# Autoregressive Generation and KV Caching in Transformers
Given a sequence, each token's representation is projected into three vectors: $Q = XW_Q \quad K = XW_K \quad V = XW_V$ The self-attention output is computed as: $\text{Attention}(Q, K, V) = \text{softmax}\left(\frac{QK^T}{\sqrt{d_k}}\right) V$
## Parallel Training with Full Sequence
During training, the entire sequence is processed in parallel.
**Shapes:** $Q \in \mathbb{R}^{(n \times d_k)}, \quad K \in \mathbb{R}^{(n \times d_k)}, \quad V \in \mathbb{R}^{(n \times d_v)}$ **Computation:** $QK^T \in \mathbb{R}^{(n \times n)}$ $\text{softmax}\left(\frac{QK^T}{\sqrt{d_k}}\right) \cdot V \in \mathbb{R}^{(n \times d_v)}$
This is a **matrix-matrix multiplication**. A causal mask is applied to $QK^T$ to prevent tokens from attending to future positions: $M_{ij} = \begin{cases} 0 & \text{if } i \geq j \\ -\infty & \text{if } i < j \end{cases}$
The mask is applied to the scores _before_ softmax, not after.
$A = \text{softmax}\left(\frac{QK^T + M}{\sqrt{d_k}}\right)$
The $-\infty$ values become 0 after softmax, and the remaining values in each row sum to 1. Note that you *add* the mask not multiply.

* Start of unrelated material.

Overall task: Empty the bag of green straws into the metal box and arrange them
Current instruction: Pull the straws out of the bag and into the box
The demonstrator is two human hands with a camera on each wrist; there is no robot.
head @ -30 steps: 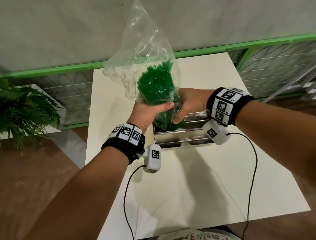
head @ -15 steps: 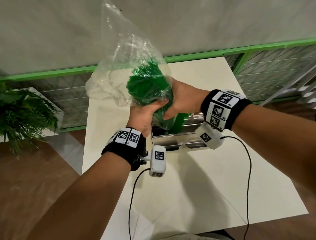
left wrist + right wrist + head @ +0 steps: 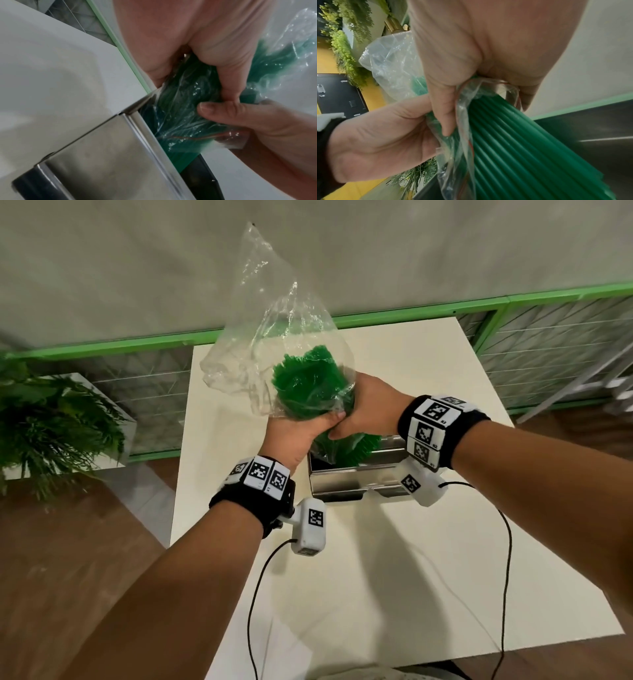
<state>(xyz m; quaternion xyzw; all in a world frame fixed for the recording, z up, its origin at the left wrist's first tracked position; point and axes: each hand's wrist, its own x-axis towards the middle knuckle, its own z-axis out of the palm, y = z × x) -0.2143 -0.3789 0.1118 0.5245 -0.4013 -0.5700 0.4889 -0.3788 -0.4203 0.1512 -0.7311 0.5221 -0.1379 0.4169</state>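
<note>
1. Gripping the crinkled clear plastic bag [image 3: 274, 344] round its middle, the left hand [image 3: 294, 436] and the right hand [image 3: 366, 409] each curl their fingers about the bundle of long green plastic straws [image 3: 513, 135] inside it.
2. The bag is upended above the shiny rectangular metal box [image 3: 352, 477], which stands on the pale square table [image 3: 394, 577]. The straws' lower ends poke out of the bag's mouth and into the box; their upper ends are still inside the plastic.
3. Likely slip: the bundle leans, so if both grips loosen at once the straws may fan out and spill over the box's rim [image 3: 150, 135] onto the table.
4. Another risk: the loose film at the mouth, pinched under the right thumb [image 3: 443, 119], may catch on the straws and drag some back up as the bag lifts.
5. Pressing sideways on the leaning bundle may push the light-looking box along the table.
6. Room: there is bare table in front of and to the right of the box. The green rail [image 3: 428, 309] runs behind the table's far edge, and a leafy green plant [image 3: 51, 419] stands well off to the left, so lifting straight up looks unobstructed.
</note>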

## Autoregressive Generation
During generation however, tokens are produced one at a time. At step $t$:
**Shapes:** $Q_t \in \mathbb{R}^{(1 \times d_k)}, \quad K_{1:t} \in \mathbb{R}^{(t \times d_k)}, \quad V_{1:t} \in \mathbb{R}^{(t \times d_v)}$ **Computation:** $Q_t K_{1:t}^T \in \mathbb{R}^{(1 \times t)}$ $\text{softmax}\left(\frac{Q_t K_{1:t}^T}{\sqrt{d_k}}\right) \cdot V_{1:t} \in \mathbb{R}^{(1 \times d_v)}$
This is a **vector-matrix multiplication**. No mask is needed because future tokens do not exist yet.
## KV Caching
At each generation step $t$, the attention operation requires:
| Component | What's Needed | Size |
|-----------|--------------|------|
| $Q$ | Only $Q_t$ (current token) | $(1, d_k)$ |
| $K$ | All previous: $K_1, K_2, \ldots, K_t$ | $(t, d_k)$ |
| $V$ | All previous: $V_1, V_2, \ldots, V_t$ | $(t, d_v)$ |
The current token's query $Q_t$ compares against all previous keys $K_{1:t}$ to compute attention weights, then retrieves a weighted combination of all previous values $V_{1:t}$.

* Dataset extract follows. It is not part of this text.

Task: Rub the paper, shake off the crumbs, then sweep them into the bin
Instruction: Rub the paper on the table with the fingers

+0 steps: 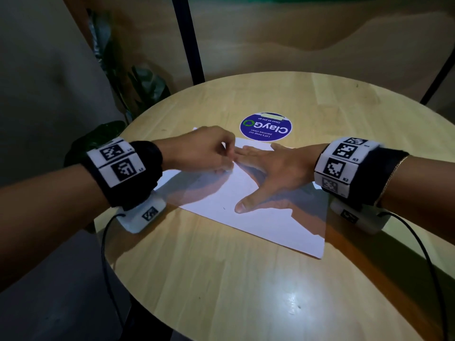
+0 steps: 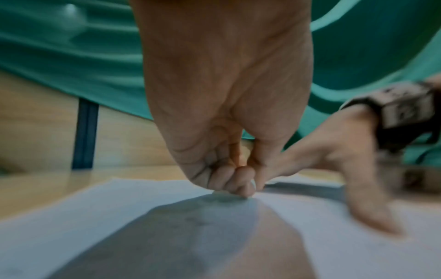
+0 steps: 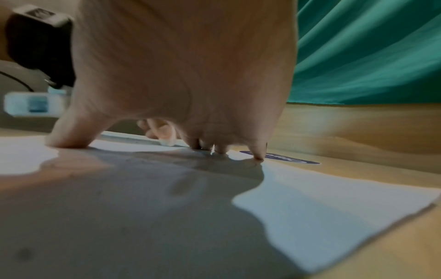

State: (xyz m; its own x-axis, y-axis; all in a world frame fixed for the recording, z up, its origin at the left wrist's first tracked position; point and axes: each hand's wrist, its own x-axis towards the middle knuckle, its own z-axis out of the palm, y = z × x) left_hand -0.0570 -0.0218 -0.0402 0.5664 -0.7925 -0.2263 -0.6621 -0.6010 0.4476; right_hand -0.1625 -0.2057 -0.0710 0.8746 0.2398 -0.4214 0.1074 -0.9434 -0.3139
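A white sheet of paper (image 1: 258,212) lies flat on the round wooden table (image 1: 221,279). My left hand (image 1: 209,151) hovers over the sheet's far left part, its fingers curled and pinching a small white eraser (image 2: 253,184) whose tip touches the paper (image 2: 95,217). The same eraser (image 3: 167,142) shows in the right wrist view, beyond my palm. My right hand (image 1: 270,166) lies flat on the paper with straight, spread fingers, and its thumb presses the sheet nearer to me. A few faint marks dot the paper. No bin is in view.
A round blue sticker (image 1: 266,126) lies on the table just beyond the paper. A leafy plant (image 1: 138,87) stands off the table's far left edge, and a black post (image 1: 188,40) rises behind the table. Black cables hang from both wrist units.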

Rather than recomputing $K$ and $V$ for all previous tokens at each step, we cache them:
- At step $t$, compute $K_t$ and $V_t$ for the new token and append to the cache.
- Reuse cached $K_{1:t-1}$ and $V_{1:t-1}$ from previous steps.
- $Q_t$ is not cached because it is only used at step $t$ and never referenced again.
Without caching, all K and V projections would need to be recomputed at every step, resulting in $O(n^2)$ computation for generating each token at position $n$ and overall $O(n^3)$. With caching, generating each token becomes $O(n)$, and the overall complexity is therefore $O(n^2)$.